We learn about other, not by talking to or observing them from a sun-drenched patio with a cool drink in front of us. Instead, we check out our friends’ Facebook and Twitter pages and read their blogs. Direct communication seems a thing of the past.
I myself am all too guilty of using up internet space by blogging, using social media to talk to family and friends, mail, Skype, reading newspapers, playing Scrabble and whatnot. In doing so, we quite often forget about privacy issues and what others can pick up from our continuous data stream.
For the sake of it being easier to email than to talk on the phone – and having a few valid backup reasons for doing so as talking on a phone makes me wince of eye and facial pain and needing to sleep when I feel I need to – I look at it from a different view also.
Rather than intruding on someone’s life by them having to answer a phone call, people can reply by mail when or where it suits them best. Smartphones… they’re called ‘smart’ for good reasons.
Sure, we praise ourselves for living or growing up in a world of social networks, wireless internet and being able to see what happens on other planets. It gave me the life I am leading right now:, and long may it continue.
Being able to write when my eyes permit it, meeting fantastic people and therefore simply being a happy creature, mea culpa. Sometimes, though, we miss a lot of real-life and/or interpersonal quality time because we’ve become too absorbed with intelligent, artificial technology.

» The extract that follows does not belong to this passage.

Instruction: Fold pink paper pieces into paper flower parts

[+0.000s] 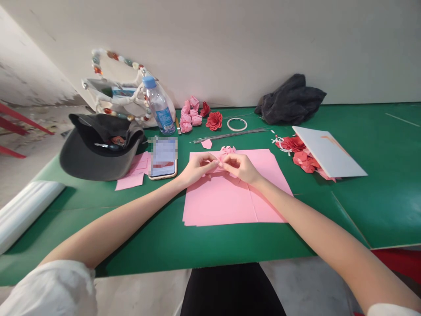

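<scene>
My left hand (197,169) and my right hand (238,168) meet above a stack of pink paper sheets (226,204), with their fingertips pinching a small piece of folded pink paper (217,166) between them. A crumpled pink paper bloom (227,150) lies just beyond my fingers at the stack's far edge. Its lower part is partly hidden by my hands. A small pink paper petal (206,143) rests on the green table mat (164,237) beyond the stack.
Beyond my hands lie thin wires (230,135), pink paper roses (189,116), a red paper rose (214,120) and a tape ring (237,124). A phone (162,158), black cap (101,149) and water bottle (159,105) stand left; red paper pieces (296,144) lie partly under a white board (329,151) right.
</scene>
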`<action>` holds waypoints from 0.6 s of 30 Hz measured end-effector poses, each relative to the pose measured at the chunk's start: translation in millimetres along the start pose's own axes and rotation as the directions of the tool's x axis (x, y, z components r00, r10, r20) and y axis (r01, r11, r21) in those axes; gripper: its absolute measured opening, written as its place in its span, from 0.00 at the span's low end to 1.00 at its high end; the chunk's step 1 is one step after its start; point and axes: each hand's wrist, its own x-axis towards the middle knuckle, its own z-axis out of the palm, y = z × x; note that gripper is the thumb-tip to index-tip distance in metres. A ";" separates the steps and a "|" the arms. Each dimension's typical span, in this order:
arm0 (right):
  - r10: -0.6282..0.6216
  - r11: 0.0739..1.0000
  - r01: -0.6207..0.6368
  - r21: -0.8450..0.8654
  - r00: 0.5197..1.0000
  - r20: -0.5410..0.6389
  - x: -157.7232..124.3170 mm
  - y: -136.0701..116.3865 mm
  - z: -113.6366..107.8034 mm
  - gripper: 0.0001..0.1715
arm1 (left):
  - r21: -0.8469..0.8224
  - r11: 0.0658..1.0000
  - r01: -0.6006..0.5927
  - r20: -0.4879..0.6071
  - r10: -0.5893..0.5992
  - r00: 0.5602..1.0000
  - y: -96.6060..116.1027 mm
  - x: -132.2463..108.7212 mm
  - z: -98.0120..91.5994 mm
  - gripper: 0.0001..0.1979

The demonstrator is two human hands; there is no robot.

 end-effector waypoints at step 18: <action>-0.031 0.999 0.027 -0.028 0.990 -0.136 -0.4 -0.3 -4.8 0.11 | -0.139 0.990 -0.008 -0.134 -0.011 0.991 -0.3 3.5 -3.3 0.14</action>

Mea culpa, mea maxima culpa.
Reading, writing, paying, playing, listening, watching… we often hide behind artificial technology, deliberately leaving out that interpersonal aspect of life. Often it feels like forced-upon-us technology also. Selfies are just one example of this. Instead of friends or family taking our pictures, people now pose and pout by themselves and take their own pictures.
It’s human nature to compare income, looks and other material or non-material things people have, and nowhere more so in our own lives. It’s easy for relationships to become frayed because people interpret your life from their own 2-D perspective on a laptop, smartphone or tablet, and not from shared, interpersonal communication or experiences. Perhaps active listening has become unintentional hearing. Feeling compassion every so often turns to judgements.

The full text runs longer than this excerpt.